Вскоре? – опережая естественное течение времени, репетировал своё отсутствие в будущем, до которого, как до смерти, четыре шага всего; бесхитростные мыслишки маниакально закольцовывались: по кругу, по кругу…
Так был я здесь и сейчас, никому не нужный, или отсутствовал? – впору себя ущипнуть. И… – реален ли этот овощной и фруктовый развал: фигурные помидоры, глянцевые, трёх цветов, перцы, фиолетовые баклажаны, чернильно-чёрный, зелёный и густо-розовый виноград, персики с синяками на багровых щёчках, бледные жёлтые груши, – красотища! Но всё-таки – верить ли, не верить глазам? Натуральная плодовая выкладка или коллаж из муляжей, пригодных только для натюрмортов?
Итак: был я или – отсутствовал?
Ну да, – вспомнил, – быть или не быть?
Слов нет, актуальный вопрос на старости лет.
И если нет вокруг никого, кто мог меня знать, мог засвидетельствовать моё присутствие в этом мире, то и не было меня, не было…
Ещё не отрезвев от солнечного коктейля видений, вертел головой, хотя – всё более раздражённо: обидная квазидостоверность, всё – знакомое до горьковато-умильных слёз, и – отчуждённое, равнодушное, поникшее, квёлое.
Так, вернулся.
Вывески поменялись, энергия окружения иссякла…
Вдохнул, как если бы брал последнюю пробу; изменился состав воздуха?
Снова глубоко вдохнул, снова проглотил горечь; дышал чужим временем, – возможно такое?

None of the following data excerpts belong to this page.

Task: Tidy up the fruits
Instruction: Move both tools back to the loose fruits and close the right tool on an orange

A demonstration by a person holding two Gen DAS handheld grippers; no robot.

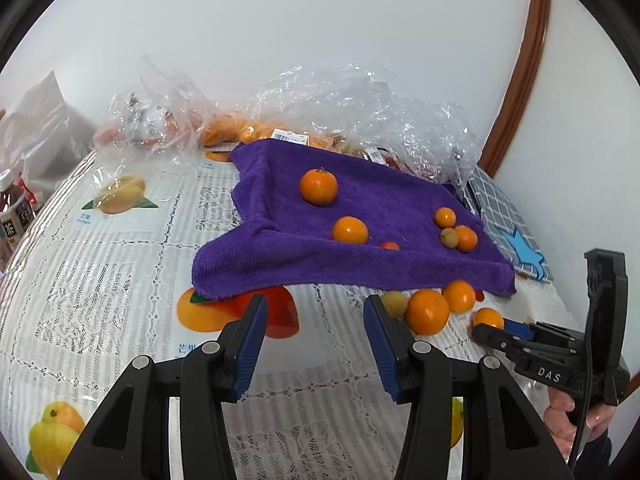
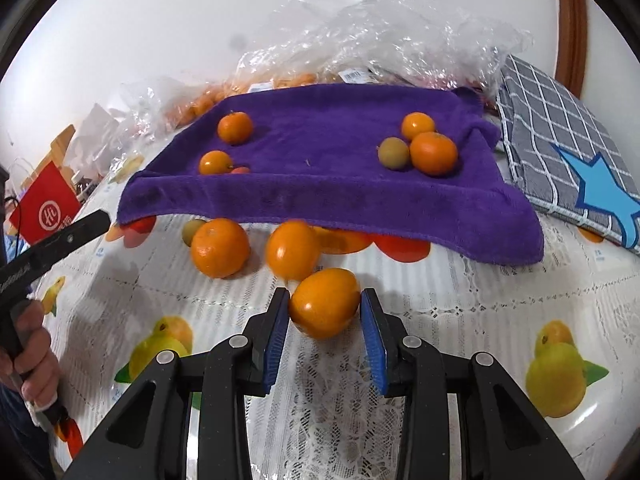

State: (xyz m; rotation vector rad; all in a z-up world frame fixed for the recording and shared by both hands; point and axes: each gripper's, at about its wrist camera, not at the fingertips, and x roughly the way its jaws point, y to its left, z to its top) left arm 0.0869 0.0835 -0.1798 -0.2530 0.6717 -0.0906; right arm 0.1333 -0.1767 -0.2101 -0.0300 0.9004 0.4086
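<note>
Right hand-held gripper (image 2: 324, 308) clamps an orange (image 2: 324, 307) near the purple towel (image 2: 328, 196).
We count small citrus on the towel, more in clear bags (image 1: 224, 128) behind it. Only our right view shows the red bag (image 2: 42, 204); the left hand-held gripper (image 1: 316, 320) stands parted, empty.

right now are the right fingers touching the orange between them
Touching: the right wrist view shows both blue fingers pressed against the sides of the orange.
</note>
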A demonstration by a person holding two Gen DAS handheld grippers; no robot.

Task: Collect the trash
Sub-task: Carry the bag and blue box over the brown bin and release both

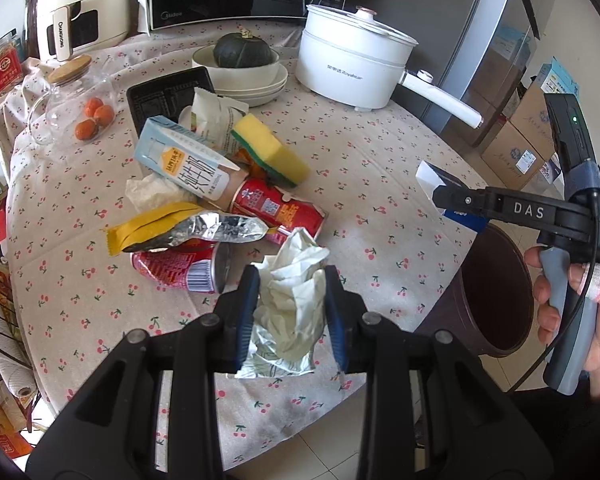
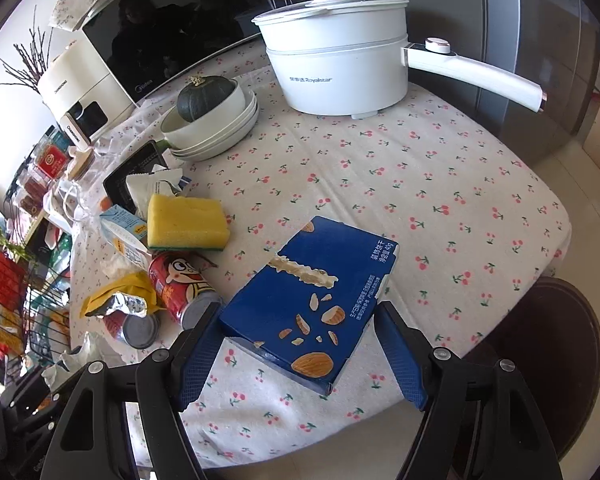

И мало того, что я, прошагавший долгую жизнь свою не в ногу с колоннами современников, был один на один с площадью, настороженно-отчуждённой, был один на один с Петербургом, с деловитой гордостью переживавшим туристический бум, а обо мне позабывшим; пожалуй, сейчас и здесь, в персональном пространстве своём, я пугающую двойственность уловил, да-да, я был, несомненно, был здесь и – здесь же – отсутствовал, что-то новенькое, одновременно быть и не быть, поразительно! – всё узнаваемо, но, и, правда, ни одного узнаваемого лица, пусть постаревшего, я не смог бы выудить в равнодушном броуновском движении. А когда-то на площади, у булочной ли, аптеки, керосиновой лавки, мне адресовались кивки, улыбки, приветливо-небрежные взмахи рук.
Ну почему же ни одного?! – за витражом британской кондитерской увидел популярного актёра соседнего театра «Ленсовета», на сей раз – в роли экзотичного, не от мира сего, футбольного болельщика с сине-белым шарфом «Зенита», повязанным небрежным узлом на шее, – кумира спортивных телепередач, где эксплуатировалось амплуа преданного клубу чудака-юмориста; в кондитерской, пожалуй, он был ещё и в образе потрёпанного страстями, нервического героя-любовника почтенных лет, с всклокоченной седоватой шевелюрой, дряблыми от макияжа щеками и внушительным, как у каменного топора, профилем, – актёр-болельщик, сочетая в богемно-вальяжном облике озабоченность и расслабленность, восседал на малиновом диване, нервно нажимал кнопки мобильника, умудряясь при этом лениво помешивать кофе.
Уют, покой; плафоны изливали медовый свет…
Но! – к актёру подбежала яркая девица, склонилась к уху… я не знал, чем бы себя занять…
Тем временем из чрева автобуса, из дверцы в лакированном синем боку, аккуратным ручейком потекли в вестибюль гостиницы «Достоевский» одинаковые американские пенсионеры, а я, готовый «от нечего делать» вновь погрузиться в смешанные мысли-чувства свои, но – за чашечкой кофе, ибо наглядный пример актёра-гедониста не мог не быть заразителен, – ощутил, как недавно в Сиене, толчок в груди; повиновавшись сердечному толчку, чудесно опознав его направление, шагнул в просторный, с отблесками плоских настенных витрин, тамбур-антре «Владимирского пассажа».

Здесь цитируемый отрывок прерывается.